Which brings me to ‘comfort and dignity’.  What does that even mean?  I say it a lot at work, because it’s a goal that resonates.  The mechanics of comfort and dignity is that if Something Bad happens, instead of trying to fix the unfixeable in desperation and poor judgment, we fix the symptoms instead.  If the Something Bad causes pain, we give pain relief.  If it causes distress, we give relaxing medication (similar to Valium), if there are other symptoms, there are things we can do.  The end result of going through that sliding door instead of the other, is a loved one, peaceful in bed, in no pain, and sometimes able to talk to their loved ones in their last hours-to-days.  This is in stark contrast to the CPR/breathing machine situation.  Stark contrast.

I want to be clear that this is not euthanasia.  Euthanasia is a complete can of worms which at this point in time is a dogs-breakfast that I don’t wish to visit.  But symptom-relief and subsequent dignity I’m a big fan.  It doesn’t hasten or bring on death, the underlying disease does that all by itself.  But it does make the path there a lot less traumatic for the patient and their loved ones.

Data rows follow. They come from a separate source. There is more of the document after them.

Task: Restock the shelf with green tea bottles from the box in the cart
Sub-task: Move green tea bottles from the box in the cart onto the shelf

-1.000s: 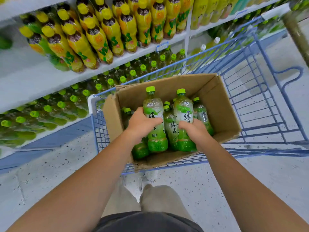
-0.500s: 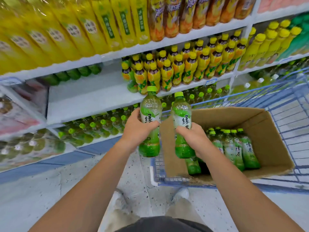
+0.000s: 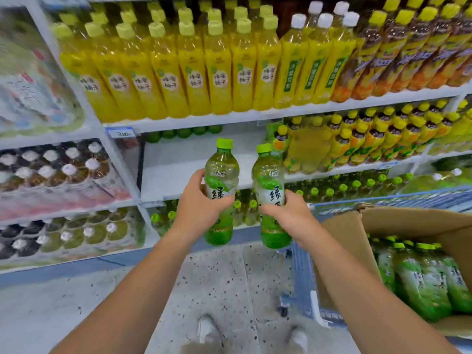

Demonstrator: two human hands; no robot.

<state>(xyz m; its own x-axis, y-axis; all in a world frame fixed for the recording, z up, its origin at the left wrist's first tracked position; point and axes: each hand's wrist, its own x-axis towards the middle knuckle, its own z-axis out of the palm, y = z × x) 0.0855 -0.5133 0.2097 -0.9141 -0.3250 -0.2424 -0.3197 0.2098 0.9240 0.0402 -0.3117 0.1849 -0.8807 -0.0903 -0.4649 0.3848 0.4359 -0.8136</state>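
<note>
My left hand grips one green tea bottle upright, and my right hand grips a second green tea bottle beside it. Both bottles have green caps and are held in the air in front of a mostly bare white shelf, where a few green bottles stand at the back. The cardboard box sits in the blue cart at the lower right, with several green tea bottles still inside.
Yellow drink bottles fill the shelf above. More yellow-capped bottles stand right of the bare space. Green-capped bottles line the shelf below. White-capped bottles fill the left bay. Speckled floor lies below my arms.
Both hands have lifted the two bottles out of the box and carried them up and left toward the shelf. My view has swung from the cart to the shelves.
</note>
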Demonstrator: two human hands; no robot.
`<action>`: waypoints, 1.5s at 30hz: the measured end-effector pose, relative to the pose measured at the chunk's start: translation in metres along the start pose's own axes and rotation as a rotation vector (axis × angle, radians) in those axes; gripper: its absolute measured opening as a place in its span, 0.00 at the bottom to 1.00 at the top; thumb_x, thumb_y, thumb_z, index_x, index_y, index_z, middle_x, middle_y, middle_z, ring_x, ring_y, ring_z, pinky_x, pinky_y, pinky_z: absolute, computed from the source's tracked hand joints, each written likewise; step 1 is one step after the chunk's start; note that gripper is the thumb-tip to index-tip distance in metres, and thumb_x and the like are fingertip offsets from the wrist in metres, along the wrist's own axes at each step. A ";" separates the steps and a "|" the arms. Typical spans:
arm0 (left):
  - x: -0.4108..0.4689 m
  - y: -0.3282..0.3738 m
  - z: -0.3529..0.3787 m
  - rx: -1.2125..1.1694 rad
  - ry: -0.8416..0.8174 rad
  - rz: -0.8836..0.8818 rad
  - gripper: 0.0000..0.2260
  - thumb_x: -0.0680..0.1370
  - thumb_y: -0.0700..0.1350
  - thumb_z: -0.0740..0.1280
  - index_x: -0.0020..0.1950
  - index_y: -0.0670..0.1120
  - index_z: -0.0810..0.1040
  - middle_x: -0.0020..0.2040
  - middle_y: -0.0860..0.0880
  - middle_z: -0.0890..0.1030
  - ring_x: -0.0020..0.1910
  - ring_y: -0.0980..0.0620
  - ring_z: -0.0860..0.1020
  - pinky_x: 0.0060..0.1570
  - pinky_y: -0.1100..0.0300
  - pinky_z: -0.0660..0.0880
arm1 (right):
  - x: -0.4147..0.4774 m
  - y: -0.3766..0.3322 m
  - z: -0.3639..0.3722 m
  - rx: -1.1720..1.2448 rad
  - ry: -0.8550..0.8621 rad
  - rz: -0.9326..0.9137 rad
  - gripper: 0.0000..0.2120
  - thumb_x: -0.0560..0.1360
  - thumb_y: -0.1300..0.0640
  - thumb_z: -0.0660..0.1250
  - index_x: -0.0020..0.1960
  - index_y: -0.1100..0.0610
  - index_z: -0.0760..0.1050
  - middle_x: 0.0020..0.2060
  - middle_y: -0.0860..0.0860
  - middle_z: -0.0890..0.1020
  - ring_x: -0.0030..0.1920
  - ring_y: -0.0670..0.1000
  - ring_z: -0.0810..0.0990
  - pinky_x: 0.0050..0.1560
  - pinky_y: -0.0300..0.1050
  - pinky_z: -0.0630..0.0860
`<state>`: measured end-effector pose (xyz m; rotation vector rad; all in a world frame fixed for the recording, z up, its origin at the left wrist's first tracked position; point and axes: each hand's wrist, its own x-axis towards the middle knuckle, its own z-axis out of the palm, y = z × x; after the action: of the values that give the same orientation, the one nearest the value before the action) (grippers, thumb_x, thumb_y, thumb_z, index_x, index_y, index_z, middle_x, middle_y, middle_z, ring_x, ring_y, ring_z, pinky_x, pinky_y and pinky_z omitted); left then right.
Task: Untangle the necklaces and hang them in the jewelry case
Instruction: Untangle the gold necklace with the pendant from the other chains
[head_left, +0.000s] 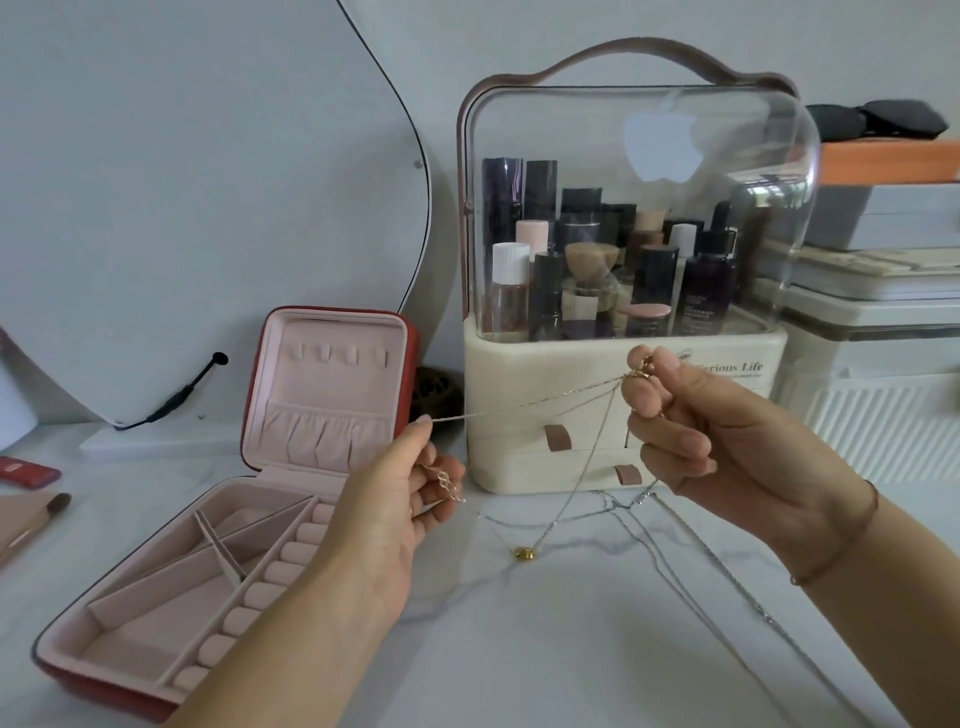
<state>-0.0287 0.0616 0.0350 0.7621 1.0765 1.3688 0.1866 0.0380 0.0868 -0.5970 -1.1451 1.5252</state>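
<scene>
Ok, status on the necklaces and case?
Left hand and right hand pinching a taut thin gold chain. Red pink-lined jewelry case open, nothing hung. Silver chains loose on white marble tabletop.

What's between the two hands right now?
Head view: a thin chain stretched from the left hand to the right hand, the cream organizer behind it, a gold pendant on slack loops below.

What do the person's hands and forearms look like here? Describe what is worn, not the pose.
Both forearms are bare, with no sleeves in view. The right hand has a thin brownish cord bracelet around its wrist. The left hand shows a small gold glint on one finger, possibly a ring; its wrist is bare. No gloves or watch.
</scene>
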 end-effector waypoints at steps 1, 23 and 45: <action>0.000 0.000 0.000 -0.017 0.010 -0.012 0.15 0.76 0.50 0.66 0.32 0.47 0.70 0.30 0.49 0.79 0.32 0.52 0.76 0.39 0.58 0.72 | 0.000 0.000 -0.001 0.002 -0.009 0.008 0.04 0.73 0.55 0.59 0.42 0.55 0.67 0.29 0.48 0.75 0.20 0.41 0.66 0.18 0.32 0.64; -0.010 0.022 -0.006 0.069 -0.016 0.154 0.16 0.77 0.46 0.65 0.31 0.48 0.64 0.23 0.53 0.61 0.18 0.58 0.55 0.19 0.65 0.49 | 0.001 0.021 -0.008 -0.831 -0.098 0.466 0.07 0.77 0.57 0.64 0.45 0.60 0.72 0.29 0.55 0.76 0.20 0.45 0.64 0.20 0.35 0.59; -0.002 0.018 -0.008 0.087 0.055 0.270 0.11 0.75 0.38 0.65 0.32 0.44 0.71 0.30 0.49 0.70 0.31 0.54 0.69 0.38 0.62 0.75 | 0.001 0.021 -0.007 -1.008 -0.141 0.428 0.05 0.74 0.59 0.68 0.44 0.61 0.79 0.30 0.53 0.75 0.23 0.44 0.66 0.23 0.34 0.62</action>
<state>-0.0425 0.0601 0.0492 0.9659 1.1115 1.5856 0.1832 0.0424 0.0652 -1.4941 -1.9887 1.2522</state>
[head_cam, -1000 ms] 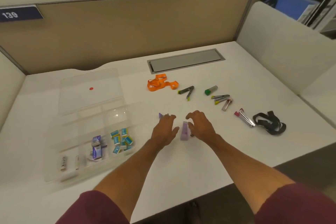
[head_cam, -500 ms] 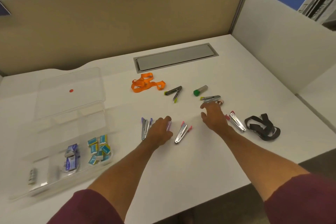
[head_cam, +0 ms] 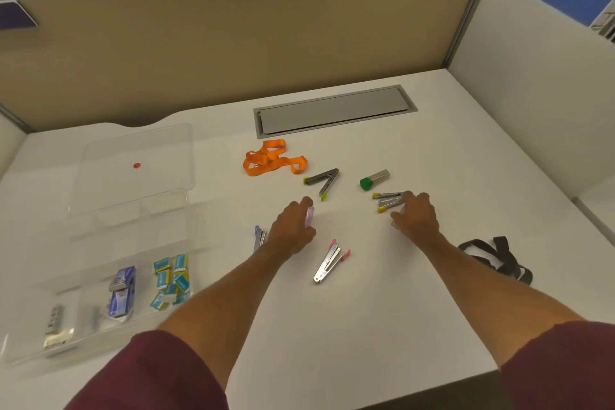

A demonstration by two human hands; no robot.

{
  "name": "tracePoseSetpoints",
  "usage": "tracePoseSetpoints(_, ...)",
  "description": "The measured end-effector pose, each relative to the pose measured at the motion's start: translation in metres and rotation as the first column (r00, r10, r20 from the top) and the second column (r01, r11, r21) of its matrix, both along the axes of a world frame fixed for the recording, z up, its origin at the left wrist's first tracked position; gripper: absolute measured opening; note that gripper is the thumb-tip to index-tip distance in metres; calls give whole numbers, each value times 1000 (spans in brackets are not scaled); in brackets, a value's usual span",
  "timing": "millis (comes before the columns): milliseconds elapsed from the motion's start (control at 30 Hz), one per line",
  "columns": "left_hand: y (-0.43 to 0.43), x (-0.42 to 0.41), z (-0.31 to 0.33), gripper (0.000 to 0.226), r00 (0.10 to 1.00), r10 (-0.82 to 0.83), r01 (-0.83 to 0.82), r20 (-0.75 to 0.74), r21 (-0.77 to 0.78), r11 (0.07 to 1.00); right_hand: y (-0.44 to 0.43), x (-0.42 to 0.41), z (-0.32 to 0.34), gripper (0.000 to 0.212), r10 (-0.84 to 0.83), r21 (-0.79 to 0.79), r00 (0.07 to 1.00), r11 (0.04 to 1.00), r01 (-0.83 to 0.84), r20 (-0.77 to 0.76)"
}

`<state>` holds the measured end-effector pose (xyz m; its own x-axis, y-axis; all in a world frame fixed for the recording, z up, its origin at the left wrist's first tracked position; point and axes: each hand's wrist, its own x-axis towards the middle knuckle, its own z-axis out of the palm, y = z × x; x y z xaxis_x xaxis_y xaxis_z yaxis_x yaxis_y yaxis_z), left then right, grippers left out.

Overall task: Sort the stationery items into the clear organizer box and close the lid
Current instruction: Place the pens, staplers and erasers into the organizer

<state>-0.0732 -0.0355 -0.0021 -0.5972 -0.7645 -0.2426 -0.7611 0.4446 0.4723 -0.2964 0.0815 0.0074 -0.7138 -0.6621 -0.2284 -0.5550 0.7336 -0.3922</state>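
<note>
the left hand (head_cam: 293, 231) curls its fingers round a small purple thing (head_cam: 309, 215), the right hand (head_cam: 417, 216) touches a yellow-tipped stapler (head_cam: 387, 200) with loose fingers, and the clear box (head_cam: 100, 243) sits open at the left of the tabletop (head_cam: 332, 326).

The white tabletop (head_cam: 366, 326) bore a clear organizer box (head_cam: 139, 236) at left. An orange lanyard (head_cam: 269, 158) lay near a grey hatch (head_cam: 332, 111), then a yellow-tipped stapler (head_cam: 322, 178), a green-capped tube (head_cam: 374, 179), a pink-tipped stapler (head_cam: 329, 265) nearer, and a black strap (head_cam: 496, 256) at right.
</note>
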Motion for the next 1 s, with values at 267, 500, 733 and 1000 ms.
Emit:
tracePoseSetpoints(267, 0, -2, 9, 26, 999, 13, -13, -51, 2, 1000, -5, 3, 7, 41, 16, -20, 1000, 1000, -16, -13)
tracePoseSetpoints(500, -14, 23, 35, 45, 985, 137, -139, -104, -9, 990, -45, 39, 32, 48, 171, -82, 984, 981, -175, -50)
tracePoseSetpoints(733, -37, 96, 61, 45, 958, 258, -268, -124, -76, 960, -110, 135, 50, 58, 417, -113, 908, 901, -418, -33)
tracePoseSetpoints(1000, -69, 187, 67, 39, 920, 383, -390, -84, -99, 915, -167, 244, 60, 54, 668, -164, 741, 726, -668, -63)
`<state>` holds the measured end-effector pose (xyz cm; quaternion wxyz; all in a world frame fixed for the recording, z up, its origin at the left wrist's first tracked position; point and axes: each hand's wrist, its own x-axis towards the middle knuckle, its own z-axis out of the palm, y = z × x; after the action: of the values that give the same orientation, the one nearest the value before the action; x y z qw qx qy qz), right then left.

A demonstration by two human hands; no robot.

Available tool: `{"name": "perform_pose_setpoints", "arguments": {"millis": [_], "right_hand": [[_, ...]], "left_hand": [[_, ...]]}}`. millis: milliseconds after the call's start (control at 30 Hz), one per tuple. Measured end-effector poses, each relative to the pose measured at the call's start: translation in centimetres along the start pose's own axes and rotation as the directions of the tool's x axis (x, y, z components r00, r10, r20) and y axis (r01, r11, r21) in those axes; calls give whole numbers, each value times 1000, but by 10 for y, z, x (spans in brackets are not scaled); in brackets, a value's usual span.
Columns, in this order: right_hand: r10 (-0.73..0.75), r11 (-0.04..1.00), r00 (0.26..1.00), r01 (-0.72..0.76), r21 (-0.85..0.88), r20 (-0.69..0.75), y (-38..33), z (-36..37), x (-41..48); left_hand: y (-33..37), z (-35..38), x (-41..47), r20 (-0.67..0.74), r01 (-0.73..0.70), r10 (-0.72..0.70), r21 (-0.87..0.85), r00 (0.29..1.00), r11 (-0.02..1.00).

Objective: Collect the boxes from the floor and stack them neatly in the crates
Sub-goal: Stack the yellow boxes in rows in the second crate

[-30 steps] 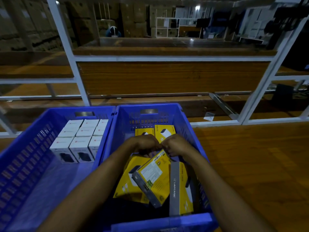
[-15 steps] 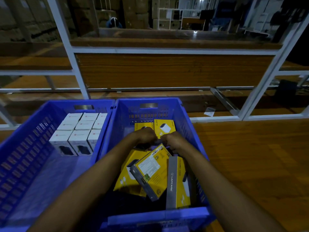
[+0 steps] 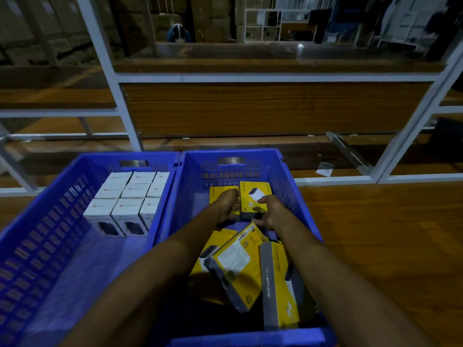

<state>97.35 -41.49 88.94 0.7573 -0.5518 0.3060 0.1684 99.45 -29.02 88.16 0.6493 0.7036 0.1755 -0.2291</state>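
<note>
Two blue crates stand side by side on the wooden floor. The left crate (image 3: pixel 50 234) holds white boxes (image 3: pixel 130 196) packed in neat rows at its far end. In the right crate (image 3: pixel 288 186), two yellow boxes stand against the far wall. My left hand (image 3: pixel 225 206) and right hand (image 3: pixel 269 214) grip the right-hand standing yellow box (image 3: pixel 253 200) from either side, with my right thumb on its front face. My left hand partly hides the second standing yellow box (image 3: pixel 220 192). Loose yellow boxes (image 3: pixel 238 266) lie tumbled below my forearms, and one yellow box (image 3: pixel 278 284) stands on its edge.
A white metal rack frame (image 3: pixel 112 78) with wooden shelves rises just behind the crates. Wooden floor (image 3: pixel 388 246) stretches to the right of the crates. A small piece of paper (image 3: pixel 325 169) lies under the rack. A person (image 3: pixel 179 33) crouches far off.
My hands were bunched together in front of the two standing yellow boxes; they have parted and now grip the right-hand box by its sides. The view has dipped slightly.
</note>
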Motion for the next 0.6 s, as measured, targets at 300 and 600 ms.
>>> {"name": "perform_pose_setpoints", "arguments": {"millis": [300, 600], "right_hand": [[-34, 985, 999, 38, 167, -28, -8, -2, 14], [-186, 893, 982, 153, -423, -37, -17, 5, -5]], "left_hand": [[-4, 2, 64, 66, -9, 12, -33, 998, 999], [15, -1, 3, 67, -37, 33, 50, 997, 998]]}}
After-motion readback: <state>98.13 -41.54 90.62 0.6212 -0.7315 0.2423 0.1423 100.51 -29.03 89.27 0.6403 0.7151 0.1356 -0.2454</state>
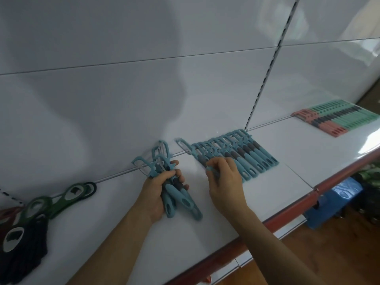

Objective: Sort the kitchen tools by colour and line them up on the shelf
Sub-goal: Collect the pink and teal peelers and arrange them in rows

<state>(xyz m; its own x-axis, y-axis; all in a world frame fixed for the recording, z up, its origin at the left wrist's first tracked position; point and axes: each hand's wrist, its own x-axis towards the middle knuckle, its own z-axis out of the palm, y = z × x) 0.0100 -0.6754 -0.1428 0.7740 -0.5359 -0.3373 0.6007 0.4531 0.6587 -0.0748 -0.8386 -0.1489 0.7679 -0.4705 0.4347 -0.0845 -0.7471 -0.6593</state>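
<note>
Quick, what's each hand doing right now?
Left hand: grips a bunch of blue peelers.
Right hand: fingers pinch one blue peeler at the left end of the blue row.

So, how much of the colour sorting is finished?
Done: the green row and pink row at far right. In hand: the right hand pinches a peeler at the end of the blue row, the left hand grips a blue bundle. Still to do: the green and black openers, piled.
</note>
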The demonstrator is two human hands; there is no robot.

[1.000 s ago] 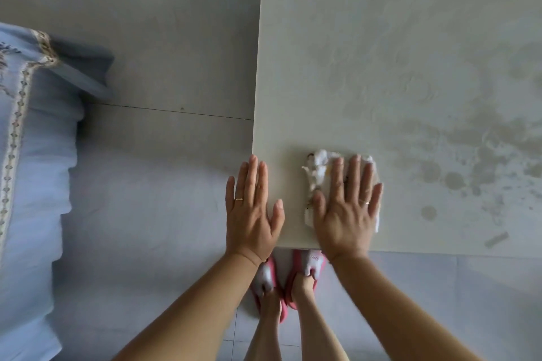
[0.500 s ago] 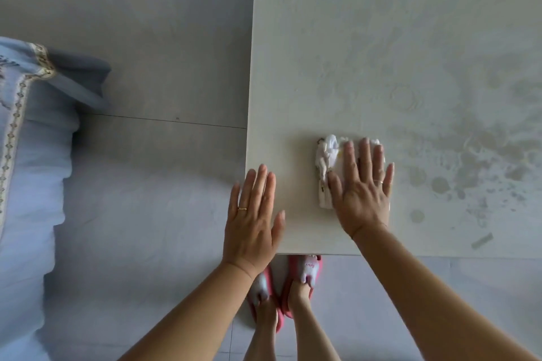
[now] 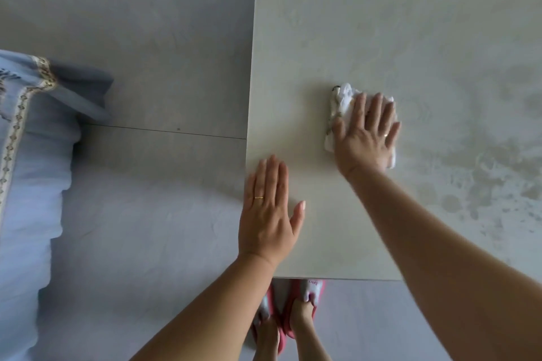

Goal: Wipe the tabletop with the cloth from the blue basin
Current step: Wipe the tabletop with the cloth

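From my seat I make out only the fringes of the cloth [image 3: 341, 102], the rest hidden under the right hand [image 3: 366, 138], while the tabletop [image 3: 381, 23] runs off the far and right edges, the blue bedding [image 3: 26, 170] is cut by the left edge, and the slippers [image 3: 311, 290] sit half under the tabletop's near edge.

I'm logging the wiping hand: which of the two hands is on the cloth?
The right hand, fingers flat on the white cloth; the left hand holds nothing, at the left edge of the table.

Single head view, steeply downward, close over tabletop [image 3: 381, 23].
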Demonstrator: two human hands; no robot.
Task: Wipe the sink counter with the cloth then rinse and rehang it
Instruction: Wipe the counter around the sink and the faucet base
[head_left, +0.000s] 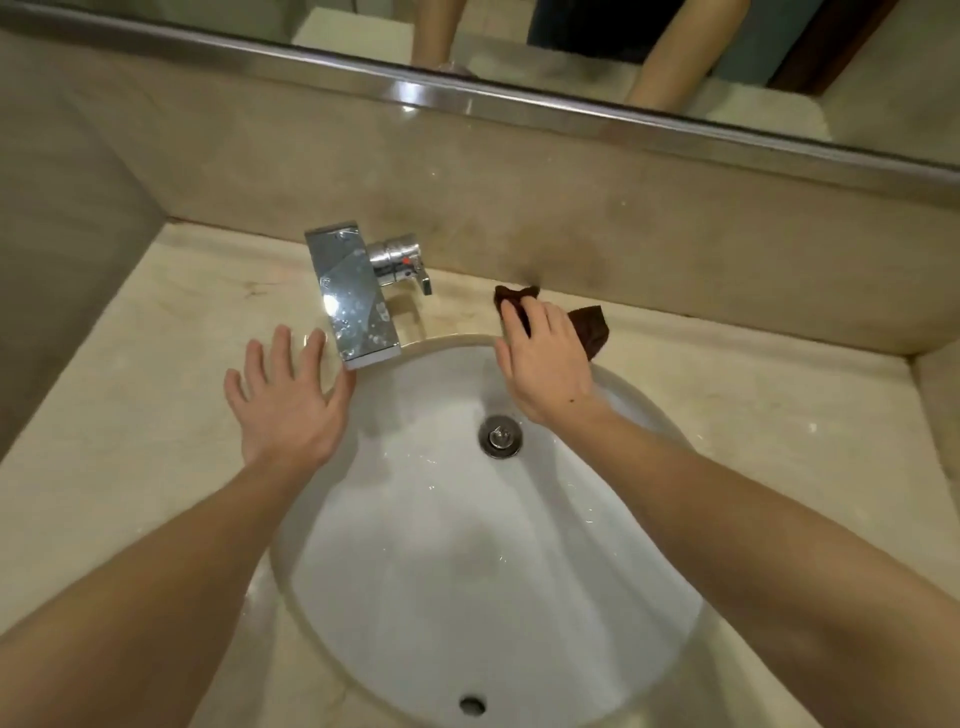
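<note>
A dark brown cloth (589, 327) lies on the beige marble counter (753, 410) behind the sink's far right rim, close to the backsplash. My right hand (545, 364) lies flat on top of it, fingers straight, pressing it onto the counter; cloth shows past my fingertips and at the right side of the hand. My left hand (285, 400) is spread flat, fingers apart, over the counter at the sink's left rim, just left of the faucet spout, holding nothing. The white oval sink basin (467, 571) sits in the middle, wet, with a chrome drain plug (500, 435).
A chrome square faucet (350, 296) with a side lever handle (402, 260) stands behind the basin. A beige stone backsplash (519, 197) rises behind the counter, with a metal-framed mirror (467, 101) above. A side wall closes off the left, and a raised stone edge the far right.
</note>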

I’m so far down the rabbit hole of medicine these days that sometimes I forget that I’m using jargon.  It’s hard to know if I’m losing my patients families when I have this discussion because 99% of the time they’re so polite.  And yes, it’s my job.  There’s a form I have to fill in with a families plan for their loved ones passing.  I don’t want that to come across when I have that conversation.  I’d love to hear some reader’s experiences of death and what was done well and what wasn’t.  This is a conversation I’m going to have a million times over for the rest of my carer and I want to get it right.